EXERCISE REQUIREMENTS:
Say how many lines of the data below have the word "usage" in them. Add nothing else.

#### AVAILABLE RECORDS

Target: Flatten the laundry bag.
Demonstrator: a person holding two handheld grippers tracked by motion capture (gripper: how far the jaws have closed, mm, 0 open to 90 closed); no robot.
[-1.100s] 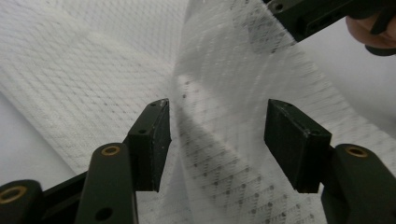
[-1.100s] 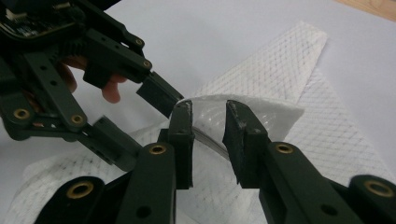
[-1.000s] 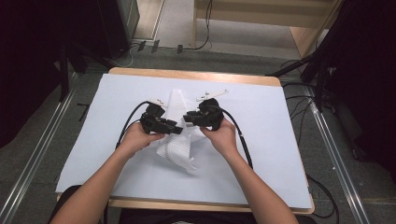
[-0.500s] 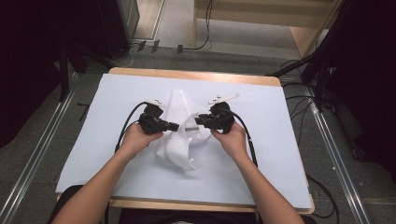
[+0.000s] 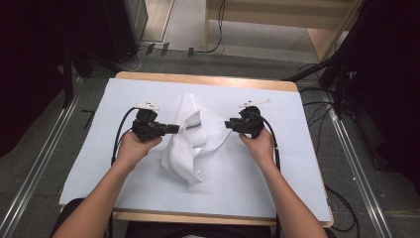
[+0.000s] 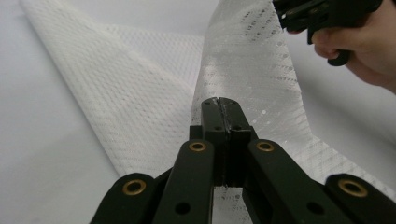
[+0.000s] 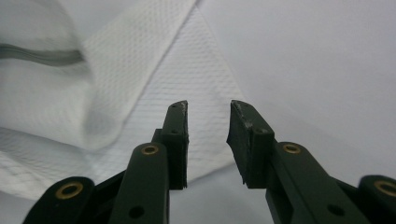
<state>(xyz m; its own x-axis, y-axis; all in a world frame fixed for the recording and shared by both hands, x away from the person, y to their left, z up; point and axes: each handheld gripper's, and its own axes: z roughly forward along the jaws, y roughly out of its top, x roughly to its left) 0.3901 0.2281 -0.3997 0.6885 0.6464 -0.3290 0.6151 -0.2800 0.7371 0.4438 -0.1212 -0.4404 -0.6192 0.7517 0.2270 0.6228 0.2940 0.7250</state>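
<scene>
The white mesh cloth lies crumpled at the middle of the white sheet that covers the table, its length running from the far middle down toward the person's side. One fold stands raised, pinched by the left gripper, whose jaws are pressed together on the fabric. The right gripper sits just beside the cloth's right edge; its jaws have just been opening, with nothing between them. No lettering is legible.
</scene>
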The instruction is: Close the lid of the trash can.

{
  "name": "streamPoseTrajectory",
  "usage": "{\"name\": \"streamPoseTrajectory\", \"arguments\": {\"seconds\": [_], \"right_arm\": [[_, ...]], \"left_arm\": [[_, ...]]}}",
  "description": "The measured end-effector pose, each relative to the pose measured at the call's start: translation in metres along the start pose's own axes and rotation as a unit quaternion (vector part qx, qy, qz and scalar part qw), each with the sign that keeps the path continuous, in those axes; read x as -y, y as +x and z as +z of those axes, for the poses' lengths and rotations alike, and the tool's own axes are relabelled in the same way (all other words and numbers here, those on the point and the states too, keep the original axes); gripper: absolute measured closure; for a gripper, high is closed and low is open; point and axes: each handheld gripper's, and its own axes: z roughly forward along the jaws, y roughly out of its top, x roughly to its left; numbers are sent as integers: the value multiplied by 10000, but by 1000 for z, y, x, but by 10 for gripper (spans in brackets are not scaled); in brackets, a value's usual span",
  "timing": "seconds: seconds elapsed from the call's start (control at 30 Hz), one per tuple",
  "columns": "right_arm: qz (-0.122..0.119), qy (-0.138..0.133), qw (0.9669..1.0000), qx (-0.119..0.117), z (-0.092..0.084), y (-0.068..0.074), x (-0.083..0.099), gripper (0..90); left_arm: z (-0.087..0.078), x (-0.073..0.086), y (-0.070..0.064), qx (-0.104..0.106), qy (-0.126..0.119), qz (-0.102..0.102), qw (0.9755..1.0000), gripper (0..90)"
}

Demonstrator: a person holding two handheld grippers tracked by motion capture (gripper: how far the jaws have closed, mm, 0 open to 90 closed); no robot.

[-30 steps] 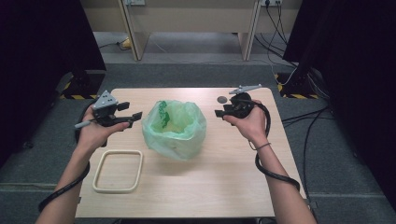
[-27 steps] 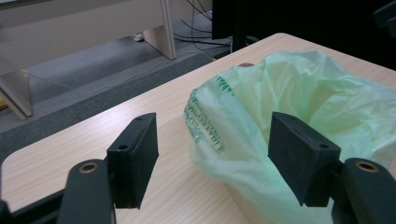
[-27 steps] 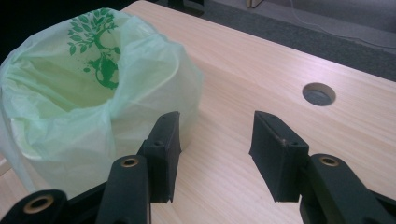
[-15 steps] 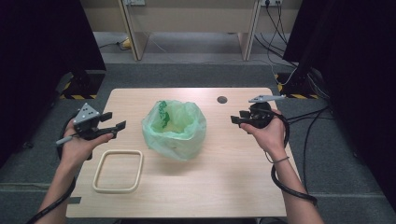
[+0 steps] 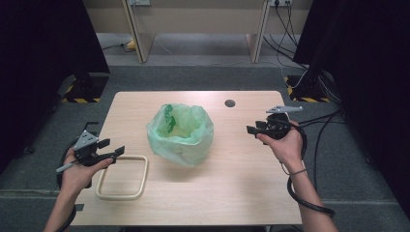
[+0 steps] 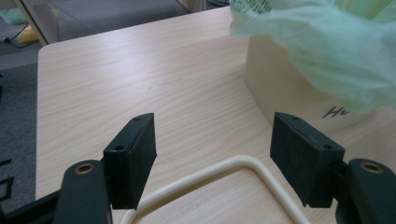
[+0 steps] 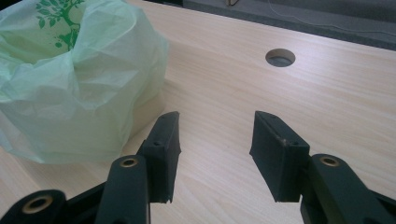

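A cream bin lined with a pale green plastic bag point(image 5: 181, 135) stands in the middle of the wooden table point(image 5: 232, 183); the bag's rim folds out over the bin's walls point(image 6: 289, 88). A cream rectangular ring point(image 5: 122, 177) lies flat at the front left. My left gripper point(image 5: 118, 153) hovers at the table's left edge, jaws open, just over the ring's near corner point(image 6: 219, 170). My right gripper point(image 5: 251, 130) hangs over the table to the right of the bag point(image 7: 79, 84), jaws open and empty point(image 7: 212, 154).
A round cable hole point(image 5: 230, 103) sits in the table's back right point(image 7: 280, 57). Black cables trail off the right side to the floor point(image 5: 324, 121). Dark screens flank the table, and a desk frame stands behind it.
Both grippers have drawn away from the bag: the left one moved left, toward the front and lower, down to the ring's corner; the right one moved right and slightly toward the front.
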Motion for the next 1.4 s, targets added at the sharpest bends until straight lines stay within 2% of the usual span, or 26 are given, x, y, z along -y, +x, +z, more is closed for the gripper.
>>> {"name": "streamPoseTrajectory", "arguments": {"seconds": [0.1, 0.17, 0.3, 0.5, 0.6, 0.73, 0.87, 1.0, 1.07, 1.17, 1.27, 1.4], "right_arm": [[67, 36, 10000, -28, 1, 0, 4, 517], [90, 14, 10000, -3, 2, 2, 6, 517], [111, -53, 9999, 23, 1, 8, 8, 518], [123, -32, 9999, 55, -1, 12, 12, 520], [146, -4, 9999, 63, -1, 12, 15, 520], [202, -16, 9998, 89, -2, 9, 20, 522], [255, -51, 9996, 91, -3, 7, 24, 524], [288, -84, 9995, 103, -5, 5, 29, 525], [310, -109, 9994, 123, -6, 3, 32, 526], [345, -133, 9992, 142, -8, 1, 35, 526], [392, -156, 9990, 131, -8, 0, 38, 526], [416, -167, 9989, 120, -8, 0, 42, 526]], "left_arm": [[2, 7, 3, -36, 132, -34, 9999, 306], [4, 12, 5, -125, 260, 51, 9996, 306], [6, 23, 10, -210, 448, 46, 9988, 308], [12, 45, 21, -416, 759, -102, 9962, 333], [16, 52, 26, -583, 967, -121, 9935, 358], [26, 61, 30, -842, 1272, -74, 9883, 397], [35, 67, 32, -978, 1493, -207, 9837, 429], [39, 72, 33, -983, 1607, -341, 9815, 464], [40, 74, 34, -952, 1553, -476, 9821, 473], [40, 73, 35, -959, 1587, -477, 9815, 480], [43, 74, 35, -853, 1442, -775, 9828, 533], [44, 74, 34, -1028, 1388, -888, 9810, 619]]}}
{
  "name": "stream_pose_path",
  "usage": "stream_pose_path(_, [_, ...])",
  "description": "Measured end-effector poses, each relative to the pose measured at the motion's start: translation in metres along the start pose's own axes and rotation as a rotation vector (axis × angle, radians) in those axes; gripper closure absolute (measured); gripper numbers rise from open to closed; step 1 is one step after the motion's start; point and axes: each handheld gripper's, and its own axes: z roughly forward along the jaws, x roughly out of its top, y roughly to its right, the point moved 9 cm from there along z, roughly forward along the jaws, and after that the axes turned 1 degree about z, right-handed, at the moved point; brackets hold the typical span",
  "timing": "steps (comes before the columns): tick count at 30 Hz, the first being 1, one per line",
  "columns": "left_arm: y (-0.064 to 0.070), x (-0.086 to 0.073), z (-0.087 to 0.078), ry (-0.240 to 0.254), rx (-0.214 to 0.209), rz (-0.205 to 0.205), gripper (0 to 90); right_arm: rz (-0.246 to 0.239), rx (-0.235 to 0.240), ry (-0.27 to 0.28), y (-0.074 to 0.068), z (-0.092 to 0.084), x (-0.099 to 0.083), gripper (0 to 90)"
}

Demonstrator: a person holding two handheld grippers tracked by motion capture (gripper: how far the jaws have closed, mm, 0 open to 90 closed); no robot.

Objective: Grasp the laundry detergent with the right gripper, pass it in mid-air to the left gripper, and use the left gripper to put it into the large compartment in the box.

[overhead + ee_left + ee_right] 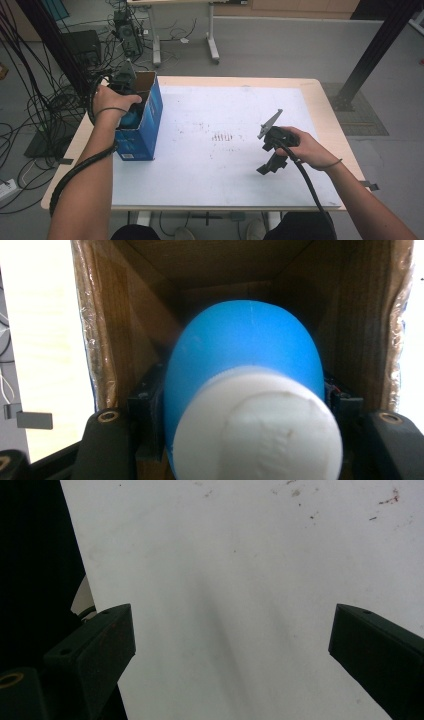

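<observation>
Cardboard box (125, 330) walls around blue bottle (245, 350)

Overhead view; two close tongs-mounted views

White table mat (215, 165), tangled floor cables (35, 107), desk legs (212, 47)

Between the jaws: smooth matt blue plastic bottle (245, 360), rough white cap (260, 432). Around them: raw brown cardboard box (360, 315), glossy blue outside.
</observation>
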Motion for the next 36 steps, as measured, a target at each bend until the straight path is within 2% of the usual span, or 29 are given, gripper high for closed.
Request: stream_pose_path(36, [0.0,0.0005,0.0005,-0.005,-0.004,-0.007,37.2,-0.005,-0.001,0.002,0.0016,0.0006,0.0012,4.1])
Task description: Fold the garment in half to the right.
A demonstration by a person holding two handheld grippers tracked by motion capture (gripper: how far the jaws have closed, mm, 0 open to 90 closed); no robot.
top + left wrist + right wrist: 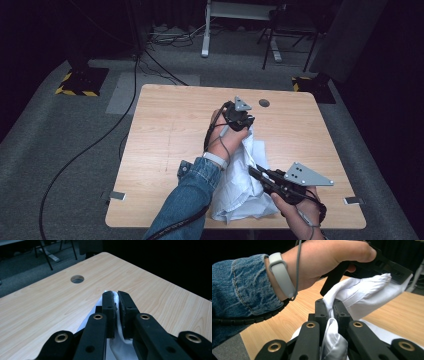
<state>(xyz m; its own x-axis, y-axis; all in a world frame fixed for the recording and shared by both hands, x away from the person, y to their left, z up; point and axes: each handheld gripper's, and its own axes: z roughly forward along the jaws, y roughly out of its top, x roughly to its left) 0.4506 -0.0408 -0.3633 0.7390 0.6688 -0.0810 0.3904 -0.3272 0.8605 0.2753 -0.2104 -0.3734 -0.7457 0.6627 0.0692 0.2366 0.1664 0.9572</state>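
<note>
High view: white cloth (240,185) lies at the counter's (165,130) 5 o'clock; left claw (243,122) and right claw (256,173) both pinch it; thin folds could slip free

We find no readable text, label, brand, number or sign in any view. Yellow-black hazard stripes (76,91) mark stand bases on floor, but carry no lettering.
</note>
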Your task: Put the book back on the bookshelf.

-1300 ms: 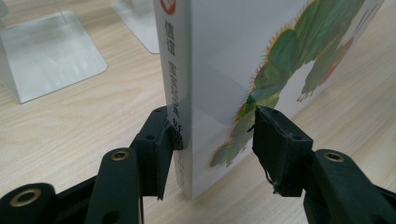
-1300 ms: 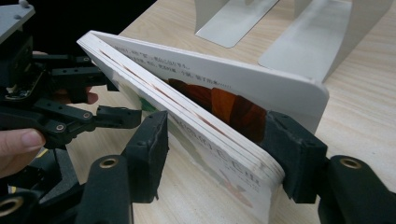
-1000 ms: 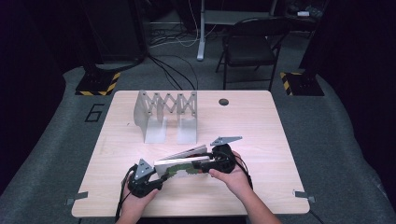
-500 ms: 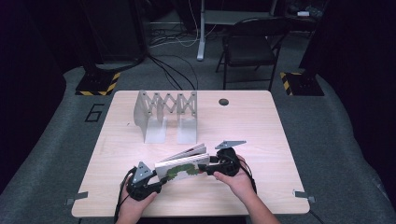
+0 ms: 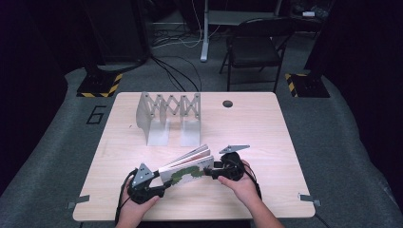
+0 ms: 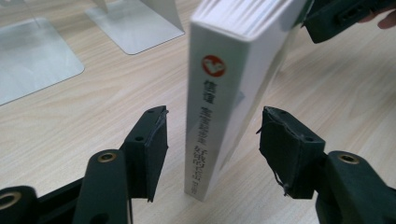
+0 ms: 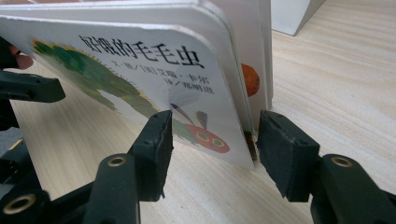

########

RESPONSE TO THIS EXERCISE:
2